18 luglio 2017 08:04
Secondo l’associazione europea dei riciclatori di materie plastiche, Plastic Recyclers Europe (PRE), dal 2011 ad oggi la resa media nella rigenerazione del PET nel Vecchio continente è scesa di cinque punti, dal 73 al 68 percento sul materiale in entrata, con conseguenti maggiori costi per le aziende del settore, che si trovano a dover smaltire un maggiore volume di scarti per garantire una buona qualità del materiale rigenerato.
Le ragioni, secondo l’associazione di settore, sono diverse e concomitanti. In primo luogo, le bottiglie si assottigliano sempre più e ciò comporta, da un lato, un incremento del tenore di umidità nelle balle di rifiuti in ingresso alle aziende di riciclo e, dall’altro, che scaglie più sottili vengano scartate in fase di processo. Si tratta di un paradosso dell’economia circolare, che spingendo verso la riduzione di materiale può causare effetti negativi sulla gestione del fine vita.

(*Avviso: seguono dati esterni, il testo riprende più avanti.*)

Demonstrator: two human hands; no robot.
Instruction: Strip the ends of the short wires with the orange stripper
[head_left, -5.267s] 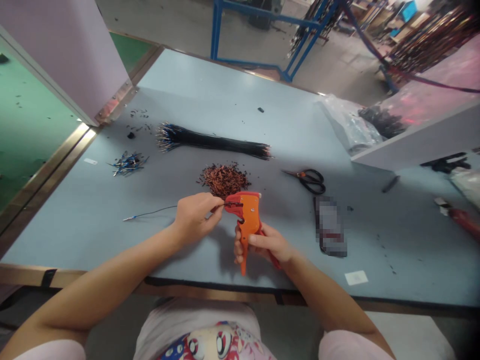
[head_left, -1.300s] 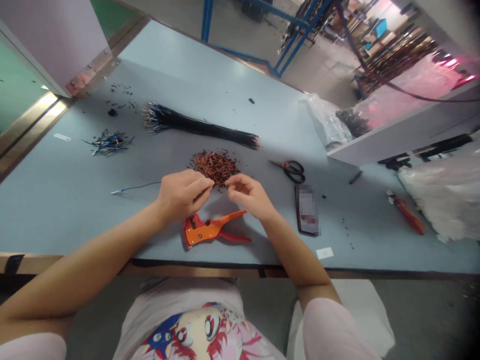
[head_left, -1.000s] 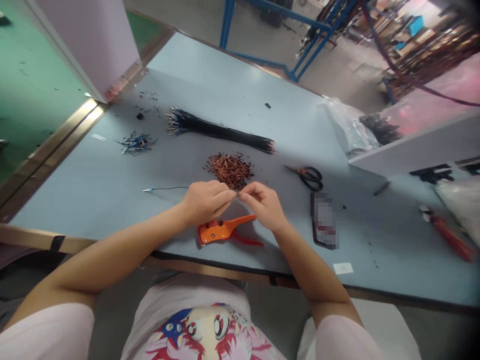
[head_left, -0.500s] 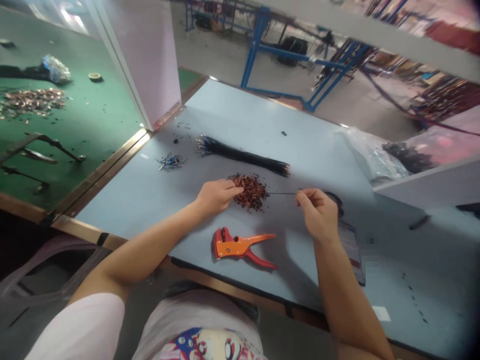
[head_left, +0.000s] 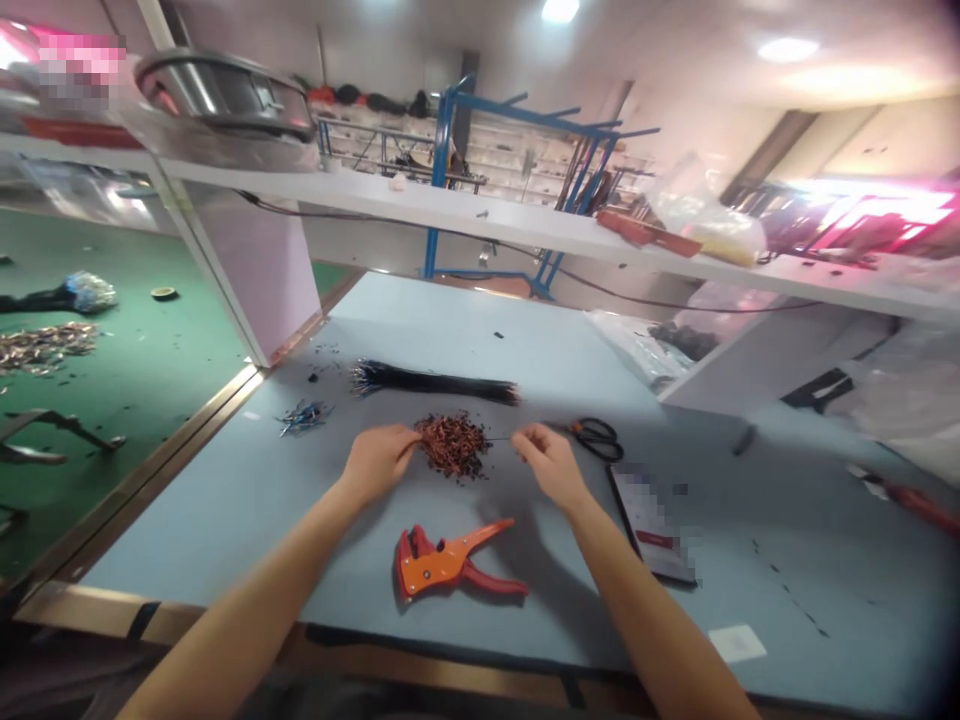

Un secondo fattore riguarda la crescita dell’utilizzo di PET nel settore dell’imballaggio, che non riguarda più solo le bottiglie, rendendo più complessa la gestione dei rifiuti post-consumo. PRE stima che attualmente il 18% del PET da riciclare provenga da applicazioni non-bottle, con un trend crescente previsto nei prossimi anni.
Infine, i sistemi di raccolta - a monte del riciclo - non si sono adattati ai cambiamenti dei flussi dei rifiuti PET: bottiglie non trasparenti e vassoi hanno raggiunto quote significative nelle balle di PET colorato, rappresentando un quinto del totale in paesi come la Francia.
Secondo l’associazione dei riciclatori, occorre un impegno comune per migliorare la qualità dei rifiuti che giungono agli impianti di rigenerazione, partendo dall’eco-design degli imballaggi fino ad arrivare ai sistemi di raccolta, chiamati ad aggiornare i loro standard di selezione per garantire l’elevata qualità del PET grado bottiglia trasparente, anche separando il flusso di queste da quello dei contenitori opachi e delle vaschette, che dovrebbero seguire percorsi diversificati.